Thursday, November 4, 2010

Quality Confab and Disconnection

I attended Robert Michel’s Quality Confab in San Antonio this week.  For those who do not know about the Confab, it is slowly become one of the sentinel Quality Meetings for those interested in medical laboratory quality.  (More on the other sentinel meeting shortly).  Lots of good speakers giving lots of good summary presentations.  Enough material for lots of folks to learn.  Enough material for lots of folks to discuss, ergo the title “confab”.  I gave a presentation about the challenges associated with examination phase error.  I will post the presentation on www.POLQM.ca.
But that is not what I want to talk about.  For me the most interesting and intriguing 10 minutes of the whole 2-day meeting, and perhaps for the year, was a brief discussion by Michael Astion (University of Washington) on the concept of Disconnection.
Michael is a long time leading Quality Guy, with a variety of insights on laboratory error, and as it turns out a lot of common sense concepts on Management theory and Human Resources.  In previous meetings he has talked vividly about human slips and foibles that contribute to error.  But this time he addressing error from a broader management perspective.  One point that jumped out for me was that one of the reasons that laboratory workers  make errors is because they have become disconnected from the clinical reality, and that being disconnected contributes to more focus on the self and less on work contribution.   
A solution for this is to reconnect and revitalize by bringing patients to the laboratory and the laboratory to the patient.
This sparked about whole slew of images for me. 
In many microbiology laboratories, not only is the technologist disconnected from the patient, they are disconnected from the specimen and even the requisition.  In some laboratories the technologist working on the culture doesn’t even get to see the patient gram stain.  For them the whole patient care experience is looking at some petri dishes.  Not only does this contribute to formulaic microbiology, it is also extremely difficult to sustain a sense of clinical perspective if you are completely eliminated from any vestige of the customer and patient care. 
The same is probably the case for chemistry and haematology technologists as well, although I suspect being involved in blood transfusions or smears with leukemic cells may snap folks back to something closer to the clinical realm.
A number of years ago there was a lot of discussion that there could be a lot of value in taking a technologist off the bench, and have them make ward rounds with clinical staff to assist with laboratory and testing issues.  The concept was essentially developing a laboratory equivalent to the clinical pharmacist.  By putting a laboratory person on the ward would be beneficial for the patients and clinical staff because they would gain insights from the laboratorian, and the laboratorians would benefit from the clinical exposure.  It was a great idea, but never seemed to take off.  I think it was just a too far ahead of its time.
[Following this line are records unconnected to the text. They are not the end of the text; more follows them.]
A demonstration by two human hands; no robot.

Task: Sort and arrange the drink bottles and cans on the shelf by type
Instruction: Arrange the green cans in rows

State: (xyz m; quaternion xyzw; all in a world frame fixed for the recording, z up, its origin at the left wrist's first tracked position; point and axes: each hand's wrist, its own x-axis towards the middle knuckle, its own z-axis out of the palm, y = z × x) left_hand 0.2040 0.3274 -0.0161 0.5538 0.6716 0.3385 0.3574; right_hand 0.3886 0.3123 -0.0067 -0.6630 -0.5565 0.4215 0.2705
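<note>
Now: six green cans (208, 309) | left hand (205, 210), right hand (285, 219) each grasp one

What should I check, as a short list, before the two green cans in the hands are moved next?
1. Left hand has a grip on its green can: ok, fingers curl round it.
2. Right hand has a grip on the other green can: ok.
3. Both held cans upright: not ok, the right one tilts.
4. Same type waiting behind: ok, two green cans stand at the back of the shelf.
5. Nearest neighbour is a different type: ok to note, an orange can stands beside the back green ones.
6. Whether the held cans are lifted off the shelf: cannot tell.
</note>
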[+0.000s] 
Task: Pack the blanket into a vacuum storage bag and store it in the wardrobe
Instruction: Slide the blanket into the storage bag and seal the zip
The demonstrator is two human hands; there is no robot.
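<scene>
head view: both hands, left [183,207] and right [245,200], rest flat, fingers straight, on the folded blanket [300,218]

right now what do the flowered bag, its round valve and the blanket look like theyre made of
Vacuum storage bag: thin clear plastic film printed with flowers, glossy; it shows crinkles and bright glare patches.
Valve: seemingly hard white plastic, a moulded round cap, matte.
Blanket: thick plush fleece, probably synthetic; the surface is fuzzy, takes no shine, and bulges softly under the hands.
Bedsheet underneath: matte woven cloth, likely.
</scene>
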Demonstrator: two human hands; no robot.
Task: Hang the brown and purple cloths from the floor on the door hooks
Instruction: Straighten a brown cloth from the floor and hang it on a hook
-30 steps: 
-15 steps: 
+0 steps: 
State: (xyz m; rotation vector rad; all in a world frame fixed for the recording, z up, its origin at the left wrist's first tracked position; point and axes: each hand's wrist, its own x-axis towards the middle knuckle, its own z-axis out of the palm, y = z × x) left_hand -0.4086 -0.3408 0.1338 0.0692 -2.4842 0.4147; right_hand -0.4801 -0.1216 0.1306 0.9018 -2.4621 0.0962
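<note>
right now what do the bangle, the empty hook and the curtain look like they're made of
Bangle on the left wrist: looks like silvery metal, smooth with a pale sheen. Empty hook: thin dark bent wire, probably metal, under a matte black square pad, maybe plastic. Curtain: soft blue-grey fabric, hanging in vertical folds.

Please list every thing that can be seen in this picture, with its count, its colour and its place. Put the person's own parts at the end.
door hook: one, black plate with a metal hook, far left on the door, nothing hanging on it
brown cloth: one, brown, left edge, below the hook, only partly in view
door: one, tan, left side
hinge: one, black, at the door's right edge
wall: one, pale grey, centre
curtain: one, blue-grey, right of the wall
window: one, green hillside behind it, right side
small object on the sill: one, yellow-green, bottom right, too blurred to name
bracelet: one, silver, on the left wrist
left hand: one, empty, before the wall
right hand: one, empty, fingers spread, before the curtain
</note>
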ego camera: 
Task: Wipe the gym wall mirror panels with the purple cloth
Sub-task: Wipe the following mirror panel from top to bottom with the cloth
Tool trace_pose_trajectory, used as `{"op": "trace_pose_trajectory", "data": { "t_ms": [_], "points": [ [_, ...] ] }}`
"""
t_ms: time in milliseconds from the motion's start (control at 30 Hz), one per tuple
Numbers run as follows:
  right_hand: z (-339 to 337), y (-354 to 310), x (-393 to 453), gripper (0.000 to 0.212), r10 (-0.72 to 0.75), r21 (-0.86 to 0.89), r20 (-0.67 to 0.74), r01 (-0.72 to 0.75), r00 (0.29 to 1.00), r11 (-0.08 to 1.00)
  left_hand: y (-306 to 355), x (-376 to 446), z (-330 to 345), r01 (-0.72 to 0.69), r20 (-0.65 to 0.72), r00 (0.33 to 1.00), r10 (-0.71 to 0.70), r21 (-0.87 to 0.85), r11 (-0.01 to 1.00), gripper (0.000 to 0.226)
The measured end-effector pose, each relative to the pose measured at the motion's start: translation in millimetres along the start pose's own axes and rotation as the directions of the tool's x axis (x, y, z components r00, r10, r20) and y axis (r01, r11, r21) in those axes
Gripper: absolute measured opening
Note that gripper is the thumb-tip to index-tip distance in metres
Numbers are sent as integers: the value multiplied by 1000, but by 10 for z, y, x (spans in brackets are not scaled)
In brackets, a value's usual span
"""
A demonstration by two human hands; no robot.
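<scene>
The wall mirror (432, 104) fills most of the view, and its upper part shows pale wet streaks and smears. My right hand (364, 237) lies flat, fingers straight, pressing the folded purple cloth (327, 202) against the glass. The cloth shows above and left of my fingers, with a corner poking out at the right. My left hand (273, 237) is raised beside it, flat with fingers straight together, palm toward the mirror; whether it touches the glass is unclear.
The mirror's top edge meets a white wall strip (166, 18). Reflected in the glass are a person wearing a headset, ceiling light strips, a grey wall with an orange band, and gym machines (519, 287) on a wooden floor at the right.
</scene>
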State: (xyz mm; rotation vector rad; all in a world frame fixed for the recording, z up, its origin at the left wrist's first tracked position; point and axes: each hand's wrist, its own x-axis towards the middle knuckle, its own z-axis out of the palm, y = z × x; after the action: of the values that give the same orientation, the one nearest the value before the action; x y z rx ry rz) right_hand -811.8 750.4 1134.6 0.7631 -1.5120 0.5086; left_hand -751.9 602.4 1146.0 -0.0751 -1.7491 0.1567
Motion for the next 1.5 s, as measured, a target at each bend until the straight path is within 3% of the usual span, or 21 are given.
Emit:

So this notion of disconnection as a interference that could be reversed has been around for a while, and it is still an intriguing today.

On the other hand, laboratory folks are not the only workers stuck in the ME generation.  Someone once said that hospitals changed for the worse when  they stopped primarily being places where unwell people would go for care and attention, and started being places whose primary focus and function was to hire nurses.  There is lots of clinical staff who have all sorts of access to the patient care experience, and who still focus most of their time and effort working and worrying mainly about themselves. 

So count me intrigued by the concept of disconnection.  I have a lot more thinking and hopefully some reading on the topic.
More on the Confab shortly.

PS - With respect to the other sentinel meeting, eserve June 18-19, 2011 for the UBC Program Office Quality Weekend Workshop in Vancouver.